However many lines the data holds, transcribe them all exactly.
↓↓↓
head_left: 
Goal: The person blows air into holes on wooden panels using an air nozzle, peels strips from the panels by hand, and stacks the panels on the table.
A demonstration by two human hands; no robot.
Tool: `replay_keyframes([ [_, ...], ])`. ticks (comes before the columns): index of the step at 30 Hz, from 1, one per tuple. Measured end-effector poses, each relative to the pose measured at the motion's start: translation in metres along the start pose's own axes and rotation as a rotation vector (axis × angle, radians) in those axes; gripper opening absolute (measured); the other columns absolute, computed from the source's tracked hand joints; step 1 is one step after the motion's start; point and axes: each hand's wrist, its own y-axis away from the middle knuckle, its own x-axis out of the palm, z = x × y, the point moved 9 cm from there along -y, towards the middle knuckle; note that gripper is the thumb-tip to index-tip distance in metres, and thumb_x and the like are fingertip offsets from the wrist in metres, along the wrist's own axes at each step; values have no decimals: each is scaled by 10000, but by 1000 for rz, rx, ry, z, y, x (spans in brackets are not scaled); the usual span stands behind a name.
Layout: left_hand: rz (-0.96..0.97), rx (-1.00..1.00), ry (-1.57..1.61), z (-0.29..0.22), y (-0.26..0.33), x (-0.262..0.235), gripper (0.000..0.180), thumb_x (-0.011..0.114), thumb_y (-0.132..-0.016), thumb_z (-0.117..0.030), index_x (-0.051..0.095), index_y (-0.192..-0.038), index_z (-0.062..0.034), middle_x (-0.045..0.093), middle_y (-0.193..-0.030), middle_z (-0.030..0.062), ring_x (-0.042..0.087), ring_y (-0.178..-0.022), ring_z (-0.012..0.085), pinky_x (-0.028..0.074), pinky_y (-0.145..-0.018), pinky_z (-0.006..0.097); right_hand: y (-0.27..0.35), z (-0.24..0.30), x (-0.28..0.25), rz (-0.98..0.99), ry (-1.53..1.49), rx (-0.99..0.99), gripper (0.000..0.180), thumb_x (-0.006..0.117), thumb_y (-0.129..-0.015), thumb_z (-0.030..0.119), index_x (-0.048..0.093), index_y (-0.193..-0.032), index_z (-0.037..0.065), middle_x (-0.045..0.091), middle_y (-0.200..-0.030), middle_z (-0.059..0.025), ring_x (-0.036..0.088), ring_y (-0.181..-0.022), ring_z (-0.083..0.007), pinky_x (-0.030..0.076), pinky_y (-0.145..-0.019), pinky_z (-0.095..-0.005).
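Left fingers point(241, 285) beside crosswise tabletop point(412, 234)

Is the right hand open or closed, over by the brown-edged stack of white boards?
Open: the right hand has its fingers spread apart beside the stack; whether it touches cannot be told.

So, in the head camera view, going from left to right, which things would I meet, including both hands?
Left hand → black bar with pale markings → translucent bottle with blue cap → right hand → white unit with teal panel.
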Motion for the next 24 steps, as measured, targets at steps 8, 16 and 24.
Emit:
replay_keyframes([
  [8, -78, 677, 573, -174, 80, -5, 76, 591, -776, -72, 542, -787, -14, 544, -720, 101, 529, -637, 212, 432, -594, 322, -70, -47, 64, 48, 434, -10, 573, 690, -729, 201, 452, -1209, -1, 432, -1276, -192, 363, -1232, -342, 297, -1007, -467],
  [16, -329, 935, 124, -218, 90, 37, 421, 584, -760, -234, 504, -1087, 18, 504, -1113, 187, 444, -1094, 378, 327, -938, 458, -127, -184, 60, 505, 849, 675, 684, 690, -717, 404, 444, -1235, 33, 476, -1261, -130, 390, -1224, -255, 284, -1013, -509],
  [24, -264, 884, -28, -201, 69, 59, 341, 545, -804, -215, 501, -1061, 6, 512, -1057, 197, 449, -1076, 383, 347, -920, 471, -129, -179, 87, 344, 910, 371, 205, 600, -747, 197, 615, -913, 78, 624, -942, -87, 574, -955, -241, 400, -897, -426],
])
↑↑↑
* [Exercise response]
head_left: 
Goal: The person blows air into holes on wooden panels using an air nozzle, peels strips from the panels by hand, and stacks the panels on the table.
A demonstration by two human hands; no robot.
Tool: `replay_keyframes([ [_, ...], ])`. ticks (comes before the columns): index of the step at 30 Hz, from 1, one per tuple. Measured end-effector poses, each relative to the pose measured at the motion's start: translation in metres along the start pose's own axes and rotation as a rotation vector (axis × angle, radians) in those axes; gripper opening absolute (measured); the other columns absolute, computed from the source's tracked hand joints; step 1 is one step after the motion's start; point and axes: each hand's wrist, its own y-axis away from the middle knuckle, its own x-axis out of the palm, z = x × y, the point moved 9 cm from there along -y, towards the middle knuckle; note that gripper is the thumb-tip to index-tip distance in metres, and thumb_x and the like are fingertip offsets from the wrist in metres, along the wrist's own axes at each step; values have no decimals: each is scaled by 10000, but by 1000 for rz, rx, ry, z, y, x (spans in brackets are not scaled); the usual span stands behind a name.
Layout: left_hand: rz (-0.96..0.97), rx (-1.00..1.00), ry (-1.57..1.61), z (-0.29..0.22), y (-0.26..0.33), x (-0.262..0.235), gripper (0.000..0.180), thumb_x (-0.011..0.114), thumb_y (-0.132..-0.016), thumb_z (-0.117..0.030), index_x (-0.051..0.095), index_y (-0.192..-0.038), index_z (-0.062..0.034), middle_x (-0.045..0.093), middle_y (-0.193..-0.030), middle_z (-0.030..0.062), ring_x (-0.042..0.087), ring_y (-0.178..-0.022), ring_z (-0.012..0.085), pinky_x (-0.028..0.074), pinky_y (-0.145..-0.018), pinky_z (-0.006..0.097); right_hand: y (-0.27..0.35), z (-0.24..0.30), x (-0.28..0.25), rz (-0.98..0.99), ry (-1.53..1.49), rx (-0.99..0.99), gripper (0.000..0.180), thumb_x (-0.006..0.117), thumb_y (-0.129..-0.015), thumb_z (-0.030..0.119), index_x (-0.048..0.093), index_y (-0.193..-0.032), index_z (-0.037..0.065), middle_x (-0.045..0.091), middle_y (-0.200..-0.030), middle_z (-0.059..0.025), ring_x (-0.036..0.088), ring_y (-0.181..-0.022), ring_z (-0.083..0.007), pinky_x (-0.030..0.076), pinky_y (-0.145..-0.019), pinky_z (-0.095..-0.005).
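Left fingers point(241, 285) beside crosswise tabletop point(412, 234)

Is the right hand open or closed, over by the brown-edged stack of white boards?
Open: the right hand has its fingers spread apart beside the stack; whether it touches cannot be told.

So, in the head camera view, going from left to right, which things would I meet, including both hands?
Left hand → black bar with pale markings → translucent bottle with blue cap → right hand → white unit with teal panel.
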Motion for the next 24 steps, as measured, targets at steps 8, 16 and 24.
Emit:
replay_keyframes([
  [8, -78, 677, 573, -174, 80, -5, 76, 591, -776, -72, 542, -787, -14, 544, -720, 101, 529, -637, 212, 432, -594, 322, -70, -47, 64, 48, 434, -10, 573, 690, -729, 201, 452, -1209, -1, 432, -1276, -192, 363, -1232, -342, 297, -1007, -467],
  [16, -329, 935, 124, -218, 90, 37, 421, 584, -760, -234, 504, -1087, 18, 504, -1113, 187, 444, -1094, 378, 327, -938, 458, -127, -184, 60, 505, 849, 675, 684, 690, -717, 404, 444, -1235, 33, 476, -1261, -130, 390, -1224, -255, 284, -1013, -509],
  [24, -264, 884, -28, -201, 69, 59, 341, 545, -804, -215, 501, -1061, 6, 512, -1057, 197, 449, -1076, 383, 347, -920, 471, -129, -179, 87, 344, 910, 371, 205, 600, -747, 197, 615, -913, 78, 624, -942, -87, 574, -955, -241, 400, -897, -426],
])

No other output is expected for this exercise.